> _Task to carry out_: Return all lines from the listing below in which the string "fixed" occurs.

> _Dataset extract_:
━━━━━━
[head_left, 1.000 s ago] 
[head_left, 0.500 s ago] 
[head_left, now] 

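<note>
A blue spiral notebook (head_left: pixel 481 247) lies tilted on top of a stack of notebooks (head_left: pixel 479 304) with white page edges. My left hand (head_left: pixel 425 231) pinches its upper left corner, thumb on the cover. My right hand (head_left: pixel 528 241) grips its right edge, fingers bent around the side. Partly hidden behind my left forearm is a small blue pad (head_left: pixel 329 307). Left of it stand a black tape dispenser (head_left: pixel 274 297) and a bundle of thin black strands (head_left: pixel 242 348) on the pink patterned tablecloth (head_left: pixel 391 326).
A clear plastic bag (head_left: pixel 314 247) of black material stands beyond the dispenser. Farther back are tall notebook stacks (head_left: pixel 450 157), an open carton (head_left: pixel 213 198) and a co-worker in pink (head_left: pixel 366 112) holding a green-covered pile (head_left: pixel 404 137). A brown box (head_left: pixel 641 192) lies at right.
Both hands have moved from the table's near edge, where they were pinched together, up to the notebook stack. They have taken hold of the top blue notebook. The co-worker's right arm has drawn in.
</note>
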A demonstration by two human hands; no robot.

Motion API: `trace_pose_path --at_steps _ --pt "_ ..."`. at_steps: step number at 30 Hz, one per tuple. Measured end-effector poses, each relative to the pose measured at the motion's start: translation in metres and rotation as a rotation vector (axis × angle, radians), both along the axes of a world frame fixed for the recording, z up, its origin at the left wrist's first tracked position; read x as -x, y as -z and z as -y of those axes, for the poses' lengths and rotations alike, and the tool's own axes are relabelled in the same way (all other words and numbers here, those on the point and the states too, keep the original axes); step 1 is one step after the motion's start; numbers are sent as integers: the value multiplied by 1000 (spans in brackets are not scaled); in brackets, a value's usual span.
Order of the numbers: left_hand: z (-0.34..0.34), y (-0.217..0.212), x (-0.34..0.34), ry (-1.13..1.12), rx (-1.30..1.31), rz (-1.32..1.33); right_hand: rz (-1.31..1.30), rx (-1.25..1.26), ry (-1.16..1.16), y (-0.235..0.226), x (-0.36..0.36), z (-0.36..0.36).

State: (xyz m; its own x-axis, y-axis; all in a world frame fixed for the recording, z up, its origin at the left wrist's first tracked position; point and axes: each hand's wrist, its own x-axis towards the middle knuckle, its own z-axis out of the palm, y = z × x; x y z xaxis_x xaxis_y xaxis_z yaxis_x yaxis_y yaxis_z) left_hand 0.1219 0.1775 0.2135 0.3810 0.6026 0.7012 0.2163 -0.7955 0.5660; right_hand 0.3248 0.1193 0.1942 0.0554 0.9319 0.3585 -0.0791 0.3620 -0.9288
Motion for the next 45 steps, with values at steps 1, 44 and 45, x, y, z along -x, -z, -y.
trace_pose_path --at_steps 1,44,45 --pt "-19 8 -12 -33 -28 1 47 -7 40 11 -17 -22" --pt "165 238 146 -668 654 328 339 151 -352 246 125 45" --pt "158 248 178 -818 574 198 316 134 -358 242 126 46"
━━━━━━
> _Exercise solution_:
Motion API: `trace_pose_path --at_steps _ --pt "_ ..."`. at_steps: step number at 30 Hz, one per tuple. Measured end-effector poses, each relative to the pose measured at the motion's start: translation in metres and rotation as a rotation vector (axis × angle, radians), both along the axes of a world frame fixed for the recording, z up, its origin at the left wrist's first tracked position; read x as -x, y as -z and z as -y of those axes, for the poses' lengths and rotations alike, and the tool's own axes are relabelled in the same way (all other words and numbers here, those on the point and the states too, keep the original axes); step 1 is one step after the motion's start; numbers are sent as integers: the value multiplied by 1000 (spans in brackets are not scaled); in brackets, a value's usual span.
State: (xyz m; its own x-axis, y-axis; all in a world frame fixed for the recording, z up, its origin at the left wrist's first tracked position; point and axes: each hand's wrist, its own x-axis towards the middle knuckle, its own z-axis out of the palm, y = z × x; x y z xaxis_x xaxis_y xaxis_z yaxis_x yaxis_y yaxis_z) left_hand 0.1219 0.1775 0.2135 0.3810 0.6026 0.7012 0.2163 -0.7955 0.5660; right_hand 0.3248 0.1193 0.1942 0.0554 0.9319 0.3585 -0.0791 0.3620 -0.9288

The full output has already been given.